DATA -
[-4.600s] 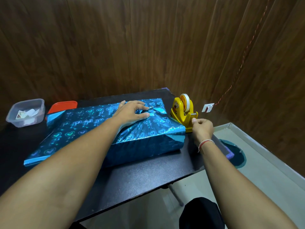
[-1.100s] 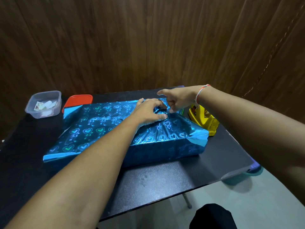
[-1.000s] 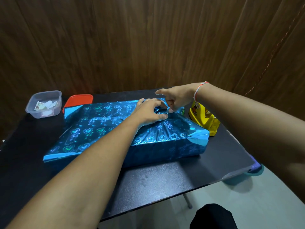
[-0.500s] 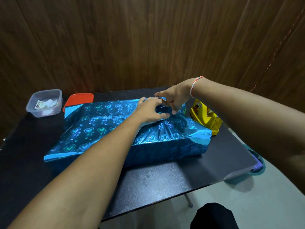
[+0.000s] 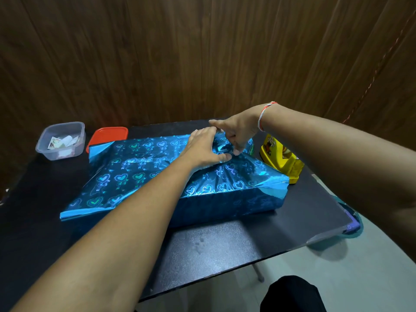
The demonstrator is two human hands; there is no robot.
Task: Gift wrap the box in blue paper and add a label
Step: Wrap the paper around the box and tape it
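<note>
Left hand (image 5: 203, 147) lies flat on top of the wrapped box (image 5: 171, 176), fingers fairly straight, thumb stretched toward the right, pressing the blue paper (image 5: 227, 183) down near the box's far right end. Right hand (image 5: 238, 134) comes in from above, fingers curled down, their tips pinching the paper fold just beside the left thumb; index finger sticks out toward the left. I cannot make out any tape under the fingertips. The two hands are together, nearly touching.

Against the frame half a second back: right wrist is a little higher and the fingers more hooked onto the fold; left hand has not shifted. Several seconds ago the right hand was off at the dispenser instead.

Box sits mid-bench, long axis running from the near left toward the far right edge. Paper is glossy metallic foil, blue with outlined hearts, creased and crinkled under the hands. At the left end the paper juts past the box as an open flat flap; the right end shows a folded triangular tuck.

Yellow plastic tape dispenser (image 5: 281, 161) stands by the bench's (image 5: 225, 248) right edge, just beside the box. At the far left corner: a clear square plastic tub (image 5: 60, 140) holding paper slips, and a red lid (image 5: 108, 136) beside it. Bench top is matte black, faintly speckled.
</note>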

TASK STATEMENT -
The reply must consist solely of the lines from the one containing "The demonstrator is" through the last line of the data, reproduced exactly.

WRITTEN RESPONSE -
The demonstrator is two human hands; there is no robot.
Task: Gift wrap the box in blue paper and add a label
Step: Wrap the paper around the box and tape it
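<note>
Left hand (image 5: 203, 147) lies flat on top of the wrapped box (image 5: 171, 176), fingers fairly straight, thumb stretched toward the right, pressing the blue paper (image 5: 227, 183) down near the box's far right end. Right hand (image 5: 238, 134) comes in from above, fingers curled down, their tips pinching the paper fold just beside the left thumb; index finger sticks out toward the left. I cannot make out any tape under the fingertips. The two hands are together, nearly touching.

Against the frame half a second back: right wrist is a little higher and the fingers more hooked onto the fold; left hand has not shifted. Several seconds ago the right hand was off at the dispenser instead.

Box sits mid-bench, long axis running from the near left toward the far right edge. Paper is glossy metallic foil, blue with outlined hearts, creased and crinkled under the hands. At the left end the paper juts past the box as an open flat flap; the right end shows a folded triangular tuck.

Yellow plastic tape dispenser (image 5: 281, 161) stands by the bench's (image 5: 225, 248) right edge, just beside the box. At the far left corner: a clear square plastic tub (image 5: 60, 140) holding paper slips, and a red lid (image 5: 108, 136) beside it. Bench top is matte black, faintly speckled.
</note>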

The exercise has been carried out in full.